▸ Work order:
Once the line containing "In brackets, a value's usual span" is found in the entries below, restate it and each following line word for word, stopping after the line containing "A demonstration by".

+++ Provided data +++

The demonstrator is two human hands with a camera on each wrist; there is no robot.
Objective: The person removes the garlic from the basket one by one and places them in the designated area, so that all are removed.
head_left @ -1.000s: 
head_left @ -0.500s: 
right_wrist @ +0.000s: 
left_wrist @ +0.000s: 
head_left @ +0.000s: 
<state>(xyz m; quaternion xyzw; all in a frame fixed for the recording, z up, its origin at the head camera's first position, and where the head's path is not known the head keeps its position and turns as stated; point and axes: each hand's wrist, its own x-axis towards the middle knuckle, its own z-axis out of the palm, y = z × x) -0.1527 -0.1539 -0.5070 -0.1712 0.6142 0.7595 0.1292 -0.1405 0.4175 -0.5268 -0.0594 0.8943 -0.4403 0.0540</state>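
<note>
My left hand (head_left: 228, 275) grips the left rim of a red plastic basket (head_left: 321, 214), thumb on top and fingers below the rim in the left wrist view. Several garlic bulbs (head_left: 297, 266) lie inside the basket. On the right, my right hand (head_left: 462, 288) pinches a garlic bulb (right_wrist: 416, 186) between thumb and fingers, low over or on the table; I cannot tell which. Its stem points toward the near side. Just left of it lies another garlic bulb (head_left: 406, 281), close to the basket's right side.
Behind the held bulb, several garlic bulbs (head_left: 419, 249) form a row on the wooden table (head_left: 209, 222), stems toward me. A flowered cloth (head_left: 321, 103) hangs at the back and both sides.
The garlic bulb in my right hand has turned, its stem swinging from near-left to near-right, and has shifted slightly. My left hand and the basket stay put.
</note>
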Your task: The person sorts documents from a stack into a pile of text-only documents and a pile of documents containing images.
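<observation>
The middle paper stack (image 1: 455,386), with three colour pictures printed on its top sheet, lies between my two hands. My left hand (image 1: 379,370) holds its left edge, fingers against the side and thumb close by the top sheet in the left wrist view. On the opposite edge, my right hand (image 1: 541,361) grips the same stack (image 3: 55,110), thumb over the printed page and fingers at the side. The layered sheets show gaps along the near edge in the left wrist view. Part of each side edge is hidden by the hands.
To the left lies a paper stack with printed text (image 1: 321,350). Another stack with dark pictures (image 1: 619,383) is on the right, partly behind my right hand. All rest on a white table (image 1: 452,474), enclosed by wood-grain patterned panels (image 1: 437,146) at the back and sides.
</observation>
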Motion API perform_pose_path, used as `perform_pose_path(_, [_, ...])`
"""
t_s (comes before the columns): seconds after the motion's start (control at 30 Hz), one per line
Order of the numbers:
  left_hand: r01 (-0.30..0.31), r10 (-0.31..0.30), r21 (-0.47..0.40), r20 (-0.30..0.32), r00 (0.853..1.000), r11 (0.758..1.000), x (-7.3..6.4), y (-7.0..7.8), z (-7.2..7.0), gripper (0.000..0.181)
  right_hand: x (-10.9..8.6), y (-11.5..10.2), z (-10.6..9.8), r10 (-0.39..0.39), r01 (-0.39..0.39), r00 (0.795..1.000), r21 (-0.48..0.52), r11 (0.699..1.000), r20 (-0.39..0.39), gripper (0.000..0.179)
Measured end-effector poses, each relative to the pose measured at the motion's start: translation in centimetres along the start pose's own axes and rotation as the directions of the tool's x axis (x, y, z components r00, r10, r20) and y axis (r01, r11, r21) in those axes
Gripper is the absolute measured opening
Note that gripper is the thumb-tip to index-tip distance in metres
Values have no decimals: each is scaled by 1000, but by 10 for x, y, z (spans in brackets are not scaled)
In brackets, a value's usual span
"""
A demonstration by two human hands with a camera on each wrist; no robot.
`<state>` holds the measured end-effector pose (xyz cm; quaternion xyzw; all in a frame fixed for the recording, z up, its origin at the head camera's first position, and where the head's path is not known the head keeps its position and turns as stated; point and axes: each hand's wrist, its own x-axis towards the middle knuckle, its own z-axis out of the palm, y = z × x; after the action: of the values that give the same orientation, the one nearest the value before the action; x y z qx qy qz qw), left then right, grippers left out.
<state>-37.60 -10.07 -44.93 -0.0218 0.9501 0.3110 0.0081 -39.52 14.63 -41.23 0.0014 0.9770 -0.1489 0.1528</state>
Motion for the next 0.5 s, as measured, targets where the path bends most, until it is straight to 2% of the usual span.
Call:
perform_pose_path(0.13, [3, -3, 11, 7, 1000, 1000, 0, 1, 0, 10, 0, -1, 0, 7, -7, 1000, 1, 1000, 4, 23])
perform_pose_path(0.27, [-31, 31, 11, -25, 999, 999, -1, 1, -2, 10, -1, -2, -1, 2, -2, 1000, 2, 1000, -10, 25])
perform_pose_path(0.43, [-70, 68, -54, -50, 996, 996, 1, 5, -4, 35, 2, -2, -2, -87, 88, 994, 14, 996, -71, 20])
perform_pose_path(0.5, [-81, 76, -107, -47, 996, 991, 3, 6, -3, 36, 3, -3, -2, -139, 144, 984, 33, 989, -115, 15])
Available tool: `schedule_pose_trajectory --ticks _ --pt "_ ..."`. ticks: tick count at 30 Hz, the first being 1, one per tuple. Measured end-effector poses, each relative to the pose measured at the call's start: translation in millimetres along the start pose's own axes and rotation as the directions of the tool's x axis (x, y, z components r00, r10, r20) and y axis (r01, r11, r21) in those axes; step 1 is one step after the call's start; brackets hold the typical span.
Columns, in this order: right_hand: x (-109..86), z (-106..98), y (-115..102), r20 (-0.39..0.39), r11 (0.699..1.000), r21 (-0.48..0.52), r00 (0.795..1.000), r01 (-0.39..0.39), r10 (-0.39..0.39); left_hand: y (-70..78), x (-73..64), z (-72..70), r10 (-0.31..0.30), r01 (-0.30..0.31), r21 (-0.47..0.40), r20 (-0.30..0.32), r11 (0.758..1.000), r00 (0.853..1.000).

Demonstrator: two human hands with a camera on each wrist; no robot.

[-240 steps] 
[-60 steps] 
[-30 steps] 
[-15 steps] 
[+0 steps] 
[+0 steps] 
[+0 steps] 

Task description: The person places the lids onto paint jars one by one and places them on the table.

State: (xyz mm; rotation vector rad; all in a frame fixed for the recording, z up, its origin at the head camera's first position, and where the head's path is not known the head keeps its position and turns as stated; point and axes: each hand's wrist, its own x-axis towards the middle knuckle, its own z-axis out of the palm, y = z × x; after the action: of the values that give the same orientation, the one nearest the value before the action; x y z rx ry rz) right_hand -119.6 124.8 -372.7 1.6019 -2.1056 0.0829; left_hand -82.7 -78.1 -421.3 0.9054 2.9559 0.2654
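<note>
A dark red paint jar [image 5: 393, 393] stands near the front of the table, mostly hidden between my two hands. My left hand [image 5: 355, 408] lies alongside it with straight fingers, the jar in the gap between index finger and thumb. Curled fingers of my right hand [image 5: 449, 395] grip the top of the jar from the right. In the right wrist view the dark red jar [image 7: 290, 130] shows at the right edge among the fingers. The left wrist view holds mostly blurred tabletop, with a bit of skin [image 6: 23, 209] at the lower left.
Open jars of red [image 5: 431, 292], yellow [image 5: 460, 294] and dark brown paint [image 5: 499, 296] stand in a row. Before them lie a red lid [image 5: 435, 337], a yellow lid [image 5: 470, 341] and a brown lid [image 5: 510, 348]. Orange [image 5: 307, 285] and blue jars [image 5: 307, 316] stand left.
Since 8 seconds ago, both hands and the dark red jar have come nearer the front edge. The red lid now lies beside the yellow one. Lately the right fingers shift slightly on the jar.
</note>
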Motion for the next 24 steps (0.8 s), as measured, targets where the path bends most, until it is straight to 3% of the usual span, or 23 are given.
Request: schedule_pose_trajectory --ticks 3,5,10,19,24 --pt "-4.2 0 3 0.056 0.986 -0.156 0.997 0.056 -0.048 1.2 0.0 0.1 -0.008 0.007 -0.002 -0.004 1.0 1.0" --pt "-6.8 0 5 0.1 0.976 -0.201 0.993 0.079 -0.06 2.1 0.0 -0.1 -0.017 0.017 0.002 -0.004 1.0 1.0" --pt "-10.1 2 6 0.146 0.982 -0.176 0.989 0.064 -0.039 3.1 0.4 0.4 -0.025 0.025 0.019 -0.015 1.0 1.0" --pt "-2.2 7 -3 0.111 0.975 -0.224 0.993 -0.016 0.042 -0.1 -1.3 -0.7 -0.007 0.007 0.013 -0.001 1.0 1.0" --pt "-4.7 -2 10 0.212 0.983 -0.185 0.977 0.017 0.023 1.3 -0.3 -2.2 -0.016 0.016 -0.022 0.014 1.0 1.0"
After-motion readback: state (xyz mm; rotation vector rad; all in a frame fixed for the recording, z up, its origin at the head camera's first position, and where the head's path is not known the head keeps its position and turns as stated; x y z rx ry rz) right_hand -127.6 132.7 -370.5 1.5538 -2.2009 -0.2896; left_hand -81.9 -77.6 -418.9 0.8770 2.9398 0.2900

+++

▸ Completed task:
In brackets, a value's usual span
"""
A demonstration by two human hands with a camera on each wrist; no robot.

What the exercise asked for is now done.